La Fédération nationale sort cependant affaiblie de cette lutte. Des mécaniciens et chauffeurs s'en séparent et reforment leur ancienne organisation autonome. Des cheminots catholiques adhèrent à la CFTC nouvellement créée par l'Eglise et le patronat. Une fédération des Cadres se forme. La CGT se divise enfin en CGT réformiste et CGTU révolutionnaire en 1921.
1936: réunification de la CGT et luttes unitaires ,dès 1935. Des discussions s'ouvrent dans les compagnies ferroviaires et avec l'Etat. L'historien Georges Ribeill résume la situation: «Bien que les cheminots bénéficiaient d’avantages acquis antérieurs à ceux que vont consacrer les lois sociales du Front Populaire, c’est dans l’élan des grandes réformes du droit du travail que la SNCF, dut transformer le statut de 1920, formellement imposé unilatéralement en une convention collective, donc négociée, en application de la loi du 23 juin 1936. Organisation la plus représentative, seule la CGT participa à son élaboration, conclue par son adoption par le CA SNCF du 20 août 1938 et mise en vigueur à compter du 1er septembre 1938. » Les compagnies ferroviaires sont nationalisées.
Le statut des cheminots, dans les années qui vont suivre, sera toujours le fruit des conquêtes sociales, comme c'est le cas des conventions collectives dans le privé.

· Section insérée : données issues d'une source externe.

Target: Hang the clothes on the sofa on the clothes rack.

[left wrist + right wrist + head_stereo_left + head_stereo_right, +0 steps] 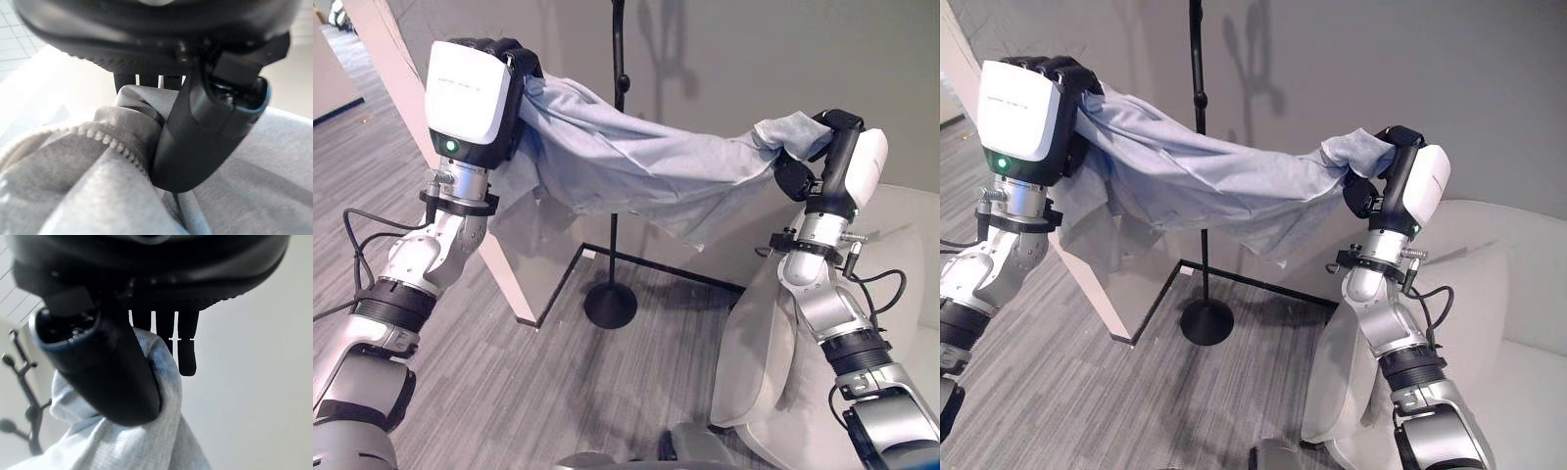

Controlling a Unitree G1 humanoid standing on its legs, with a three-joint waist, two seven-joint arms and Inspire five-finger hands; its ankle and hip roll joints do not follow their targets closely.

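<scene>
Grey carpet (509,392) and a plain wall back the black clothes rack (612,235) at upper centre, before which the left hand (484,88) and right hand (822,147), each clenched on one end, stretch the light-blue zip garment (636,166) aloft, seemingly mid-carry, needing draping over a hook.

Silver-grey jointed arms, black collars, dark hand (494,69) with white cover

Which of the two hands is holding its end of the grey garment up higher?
The left hand: it grips the grey garment clearly above the right hand, so the cloth slopes down toward the sofa side.
</scene>
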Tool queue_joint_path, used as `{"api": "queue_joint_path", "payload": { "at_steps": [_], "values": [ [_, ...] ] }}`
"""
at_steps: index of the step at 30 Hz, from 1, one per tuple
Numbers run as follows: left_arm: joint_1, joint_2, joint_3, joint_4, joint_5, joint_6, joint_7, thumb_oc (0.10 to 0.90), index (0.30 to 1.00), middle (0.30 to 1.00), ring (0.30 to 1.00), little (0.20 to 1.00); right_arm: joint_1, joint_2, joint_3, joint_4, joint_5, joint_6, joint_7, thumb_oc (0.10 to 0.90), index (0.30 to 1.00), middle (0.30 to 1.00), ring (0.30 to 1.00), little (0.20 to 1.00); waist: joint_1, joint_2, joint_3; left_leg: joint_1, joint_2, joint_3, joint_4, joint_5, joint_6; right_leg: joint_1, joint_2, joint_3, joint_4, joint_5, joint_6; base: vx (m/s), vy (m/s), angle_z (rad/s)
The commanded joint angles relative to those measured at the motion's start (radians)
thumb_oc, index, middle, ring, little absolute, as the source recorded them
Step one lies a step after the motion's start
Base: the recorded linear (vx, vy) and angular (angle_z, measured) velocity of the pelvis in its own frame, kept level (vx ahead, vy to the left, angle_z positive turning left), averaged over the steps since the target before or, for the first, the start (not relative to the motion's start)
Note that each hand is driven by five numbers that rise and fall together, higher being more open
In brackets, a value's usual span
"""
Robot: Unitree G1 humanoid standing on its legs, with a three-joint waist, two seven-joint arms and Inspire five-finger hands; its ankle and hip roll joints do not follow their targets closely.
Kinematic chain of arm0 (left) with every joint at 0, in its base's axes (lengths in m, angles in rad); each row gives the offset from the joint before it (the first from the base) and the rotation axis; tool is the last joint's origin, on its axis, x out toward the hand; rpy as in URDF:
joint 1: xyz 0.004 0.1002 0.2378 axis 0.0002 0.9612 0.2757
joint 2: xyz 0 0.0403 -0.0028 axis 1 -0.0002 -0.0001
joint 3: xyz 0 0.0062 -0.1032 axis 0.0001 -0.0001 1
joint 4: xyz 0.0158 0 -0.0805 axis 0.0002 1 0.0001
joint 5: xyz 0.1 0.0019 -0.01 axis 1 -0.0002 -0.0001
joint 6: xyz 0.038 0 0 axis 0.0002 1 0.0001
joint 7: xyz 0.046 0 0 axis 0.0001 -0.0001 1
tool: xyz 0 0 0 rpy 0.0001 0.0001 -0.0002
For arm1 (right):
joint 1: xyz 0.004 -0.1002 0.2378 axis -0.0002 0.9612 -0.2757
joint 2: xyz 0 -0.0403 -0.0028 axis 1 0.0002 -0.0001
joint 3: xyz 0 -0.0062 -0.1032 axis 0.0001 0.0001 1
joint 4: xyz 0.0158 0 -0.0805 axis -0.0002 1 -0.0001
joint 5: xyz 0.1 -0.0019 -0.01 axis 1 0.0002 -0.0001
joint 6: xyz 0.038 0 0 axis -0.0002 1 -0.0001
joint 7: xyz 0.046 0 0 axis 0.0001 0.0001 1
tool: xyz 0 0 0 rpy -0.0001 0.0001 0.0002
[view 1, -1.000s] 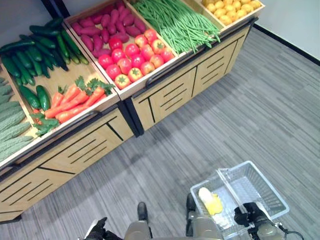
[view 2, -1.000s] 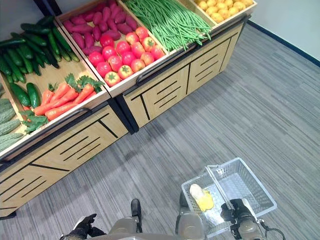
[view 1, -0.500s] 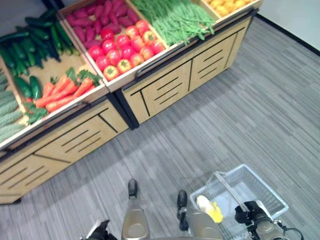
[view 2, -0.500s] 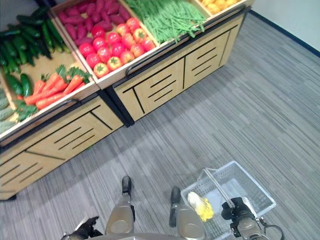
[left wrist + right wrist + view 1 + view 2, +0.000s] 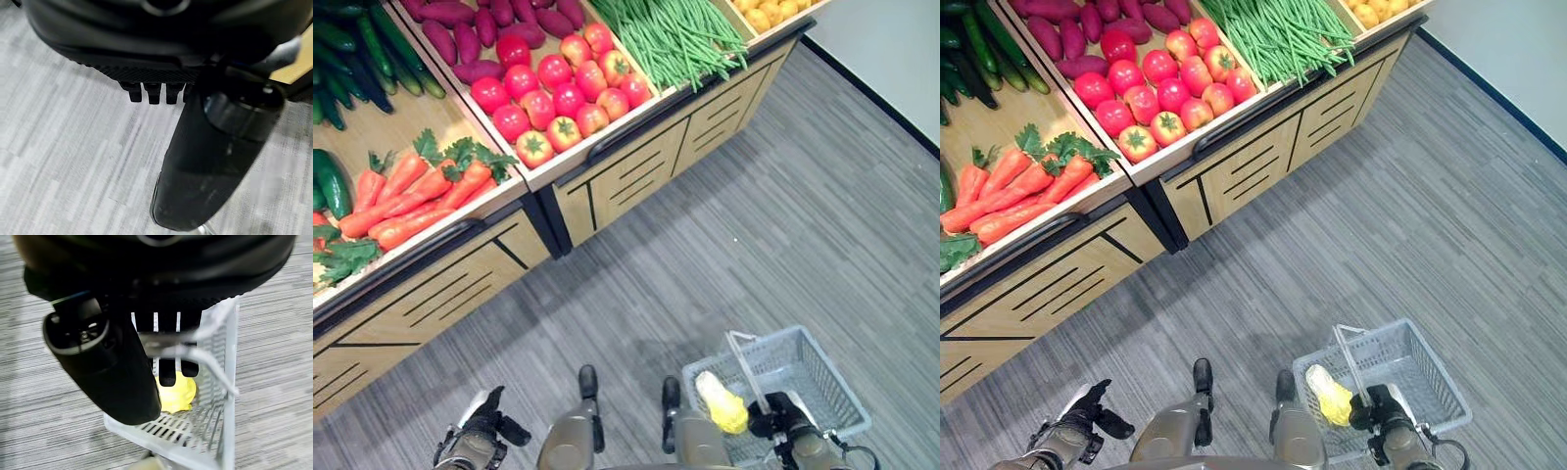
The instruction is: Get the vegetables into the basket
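One corn cob lies in the basket; right hand grips its handle, left hand is curled, holding nothing.

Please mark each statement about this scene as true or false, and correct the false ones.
1. The right hand holds the handle of the basket. True.
2. The basket is empty. False: a corn cob lies in it.
3. The left hand holds a carrot. False: it holds nothing.
4. The carrots lie beside the tomatoes on the stand. True.
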Motion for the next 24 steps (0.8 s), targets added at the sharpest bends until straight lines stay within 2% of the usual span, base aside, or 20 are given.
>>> {"api": "queue_joint_path", "payload": {
  "at_steps": [1, 10, 15, 19, 22, 24],
  "values": [
    [0.09, -0.003, 0.021, 0.003, 0.028, 0.003, 0.011, 0.9, 1.0, 1.0, 1.0, 1.0, 0.03, -0.06, 0.022, -0.023, -0.002, -0.006, -0.02, 0.4, 0.3, 0.3, 0.3, 0.3, -0.008, -0.022, -0.003, -0.054, 0.064, -0.021, 0.071, -0.041, -0.06, 0.091, -0.079, 0.015, 0.003, 0.186, 0.08, 0.03, 0.042, -0.02],
    [0.088, -0.011, 0.016, -0.001, 0.028, -0.003, 0.012, 0.9, 1.0, 1.0, 1.0, 1.0, 0.033, -0.048, 0.04, -0.018, -0.015, -0.008, -0.015, 0.4, 0.3, 0.3, 0.3, 0.3, -0.017, -0.015, -0.024, -0.009, 0.051, -0.014, 0.01, -0.026, -0.058, 0.094, -0.085, 0.013, 0.006, 0.211, 0.092, 0.02, 0.02, -0.01],
    [0.092, -0.015, 0.011, -0.005, 0.028, -0.007, 0.008, 0.9, 1.0, 1.0, 1.0, 1.0, 0.032, -0.052, 0.048, -0.023, -0.02, -0.01, -0.01, 0.4, 0.3, 0.3, 0.3, 0.3, -0.017, -0.023, -0.028, -0.011, 0.037, -0.017, 0.02, -0.037, -0.053, 0.104, -0.095, 0.012, -0.005, 0.247, 0.103, 0.0, 0.0, 0.0],
    [0.089, -0.012, 0.012, -0.01, 0.017, -0.008, 0.004, 0.9, 1.0, 1.0, 1.0, 1.0, 0.028, -0.055, 0.047, -0.026, -0.02, -0.007, -0.008, 0.4, 0.3, 0.3, 0.3, 0.3, -0.012, -0.028, -0.028, -0.017, 0.023, -0.02, 0.037, -0.056, -0.042, 0.104, -0.106, 0.021, 0.005, 0.304, 0.112, 0.02, 0.05, 0.01],
    [0.09, -0.005, 0.022, -0.024, -0.004, -0.012, 0.004, 0.9, 1.0, 1.0, 1.0, 1.0, 0.02, -0.06, 0.052, -0.021, -0.022, -0.003, -0.001, 0.4, 0.3, 0.3, 0.3, 0.3, -0.003, -0.021, -0.023, -0.01, 0.012, -0.032, 0.034, -0.061, -0.027, 0.089, -0.106, 0.028, 0.061, 0.347, 0.108, 0.04, 0.121, 0.01],
    [0.088, -0.003, 0.026, -0.029, -0.011, -0.013, 0.003, 0.9, 1.0, 1.0, 1.0, 1.0, 0.013, -0.061, 0.056, -0.025, -0.021, -0.004, -0.002, 0.4, 0.3, 0.3, 0.3, 0.3, 0.002, -0.014, -0.018, -0.003, 0.012, -0.034, 0.029, -0.063, -0.019, 0.071, -0.101, 0.022, 0.11, 0.339, 0.104, 0.05, 0.151, 0.0]
  ]
}}
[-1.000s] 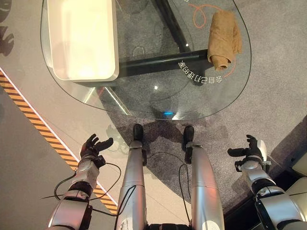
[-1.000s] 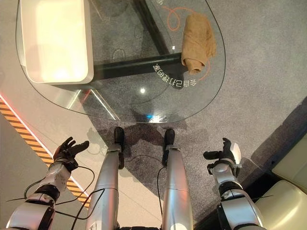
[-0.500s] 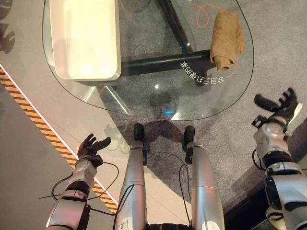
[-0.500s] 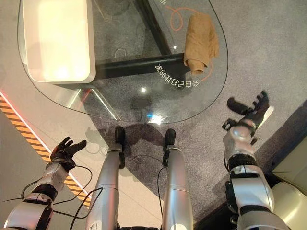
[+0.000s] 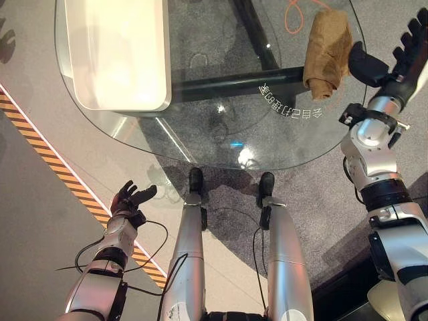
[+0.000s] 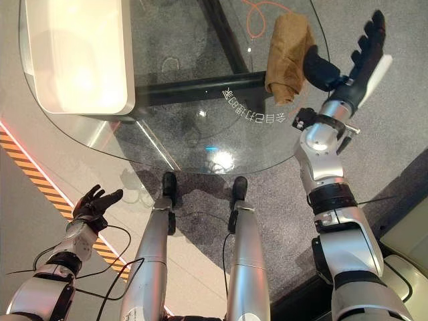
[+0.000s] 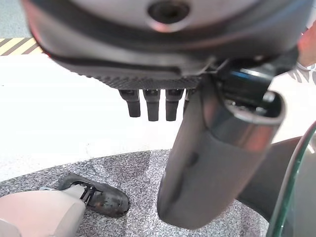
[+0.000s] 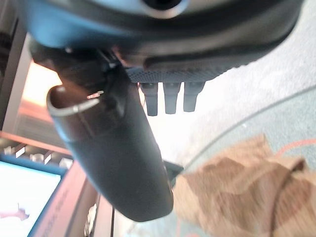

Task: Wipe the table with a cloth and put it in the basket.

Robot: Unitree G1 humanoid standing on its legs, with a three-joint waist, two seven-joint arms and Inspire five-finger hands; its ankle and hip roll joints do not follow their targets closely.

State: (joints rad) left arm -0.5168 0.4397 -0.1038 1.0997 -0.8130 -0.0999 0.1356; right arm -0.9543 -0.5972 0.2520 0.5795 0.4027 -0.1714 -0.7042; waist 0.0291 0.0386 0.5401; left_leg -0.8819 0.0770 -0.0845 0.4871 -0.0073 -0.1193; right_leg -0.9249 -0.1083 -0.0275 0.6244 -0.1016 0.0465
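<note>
**Desk:** Item one, the cloth?

**Operator:** Tan cloth (image 5: 328, 48), crumpled, lying on the glass bench (image 5: 200, 144) near its far right edge, beside an orange cord (image 5: 294, 13). I judge it untouched; wiping has not begun.

**Desk:** Item two, right hand?

**Operator:** Right hand (image 6: 354, 57), raised beside the bench's right edge, just by the cloth but apart from it. Fingers straight and spread, thumb standing out, holding nothing. I read that spread as preparation to close over the cloth. Half a second ago it hung lower, over the carpet; a second ago it was down by my side.

**Desk:** Item three, left hand?

**Operator:** Left hand (image 5: 130, 200), low over the floor near the striped tape (image 5: 40, 150), fingers relaxed and loose, empty. About where it was a second ago; idle.

**Desk:** Item four, the basket?

**Operator:** White tray-like basket (image 5: 154, 73) on the bench's left side, well apart from the cloth. I judge that spacing leaves the middle glass free for wiping.
</note>
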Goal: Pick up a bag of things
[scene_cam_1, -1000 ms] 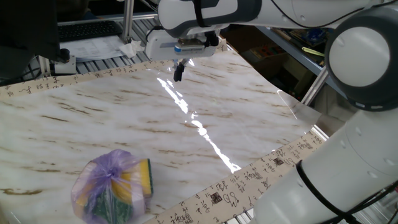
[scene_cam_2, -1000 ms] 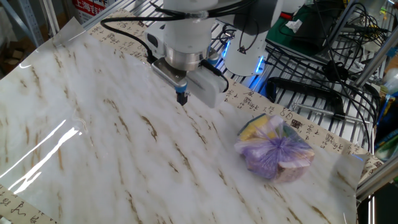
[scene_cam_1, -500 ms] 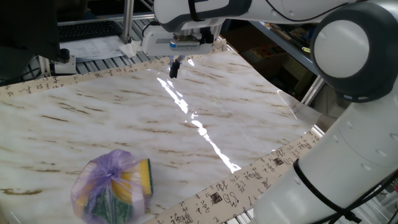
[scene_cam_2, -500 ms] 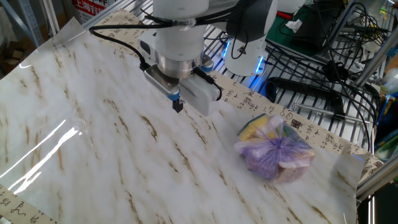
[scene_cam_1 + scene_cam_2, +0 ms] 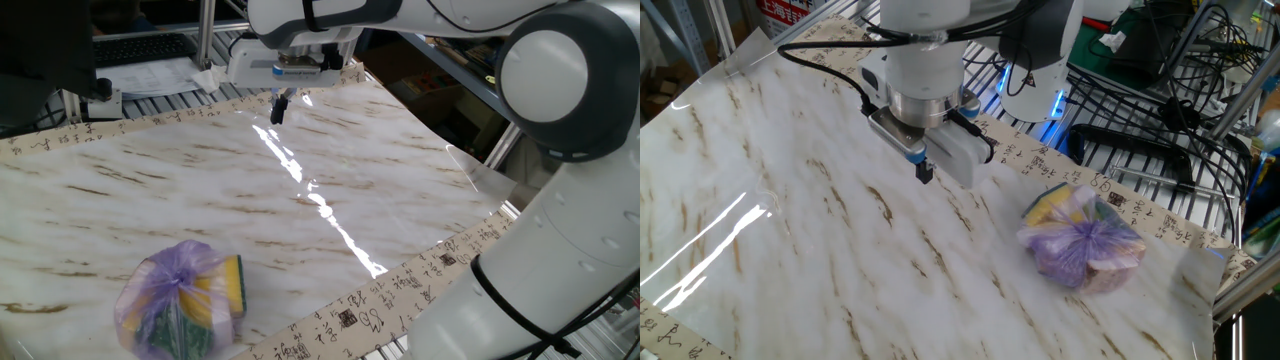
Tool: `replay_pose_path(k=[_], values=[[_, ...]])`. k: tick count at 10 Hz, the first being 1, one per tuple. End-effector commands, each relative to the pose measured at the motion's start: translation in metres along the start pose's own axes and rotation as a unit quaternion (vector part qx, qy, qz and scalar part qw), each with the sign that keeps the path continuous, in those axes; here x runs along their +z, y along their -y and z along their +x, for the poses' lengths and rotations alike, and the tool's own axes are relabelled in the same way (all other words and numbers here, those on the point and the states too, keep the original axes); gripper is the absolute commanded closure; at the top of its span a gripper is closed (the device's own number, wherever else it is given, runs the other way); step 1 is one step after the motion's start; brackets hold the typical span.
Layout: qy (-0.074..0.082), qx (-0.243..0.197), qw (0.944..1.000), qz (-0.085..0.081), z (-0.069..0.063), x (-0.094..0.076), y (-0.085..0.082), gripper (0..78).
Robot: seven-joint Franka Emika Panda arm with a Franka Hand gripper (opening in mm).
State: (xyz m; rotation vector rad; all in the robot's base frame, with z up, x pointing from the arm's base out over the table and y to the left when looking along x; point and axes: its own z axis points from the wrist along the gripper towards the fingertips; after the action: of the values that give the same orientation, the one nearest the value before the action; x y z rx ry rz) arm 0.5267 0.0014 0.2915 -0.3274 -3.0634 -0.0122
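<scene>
The bag of things (image 5: 180, 300) sits near one corner of the marble-patterned counter (image 5: 200, 190), close to the bordered edge, its knotted pale-purple plastic bunched on top and a yellow sponge-like block showing at one side. Nothing is touching it. The gripper (image 5: 924, 172) hangs over the counter well apart from the bag, toward the opposite edge, with its dark fingertips drawn together and nothing between them.

Judging from this, the pickup has not begun; the arm must cross most of the counter first. Several things could spoil it. With the fingers closed as they are, a descent onto the bag would only press or shove it, and since it lies so near the edge, a push could slide it off. The film looks thin and slippery, so a pinch on loose plastic may slip or tear, while the lumpy contents could shift and tilt the load. The knot seems the surest hold, but it is small and soft, and a slightly off-centre approach would miss it. Glare on the glossy counter may also hide the bag's outline.
</scene>
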Motion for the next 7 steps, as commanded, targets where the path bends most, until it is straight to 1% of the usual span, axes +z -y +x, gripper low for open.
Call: replay_pose_path(k=[1,2,3,4,5,7], values=[[0.006,0.005,1.0,-0.002,-0.001,-0.0014,-0.0001,77.6],[0.012,0.005,0.9999,-0.002,-0.001,-0.0014,-0.0001,77.6],[0.013,0.005,0.9999,-0.002,-0.001,-0.0014,-0.0001,77.6],[0.022,0.011,0.9997,-0.002,-0.001,-0.0014,-0.0001,77.6],[0.026,0.014,0.9996,-0.003,-0.001,-0.0014,-0.0001,77.6],[0.023,0.031,0.9992,-0.004,-0.001,-0.0014,-0.0001,77.6]])
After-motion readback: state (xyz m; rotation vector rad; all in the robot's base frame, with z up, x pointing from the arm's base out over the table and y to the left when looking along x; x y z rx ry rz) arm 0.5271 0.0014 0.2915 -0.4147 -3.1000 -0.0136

Faire de la fin des régimes spéciaux un enjeu central de la réforme sous prétexte de plus d’égalité pour tous est un leurre. Le gouvernement veut surtout tirer les droits de tous vers le bas ! Plutôt que d’opposer les salariés du privé et du public, il faut l'action unitaire pour imposer les droits vers le haut. Oui, il n’est pas normal qu’un conducteur de bus du Havre parte plus tard à la retraite que celui de Paris. Alors revendiquons que tous les salariés avec un métier pénible puissent partir plus tôt. La CGT revendique l’harmonisation des droits les plus favorables aux travailleurs.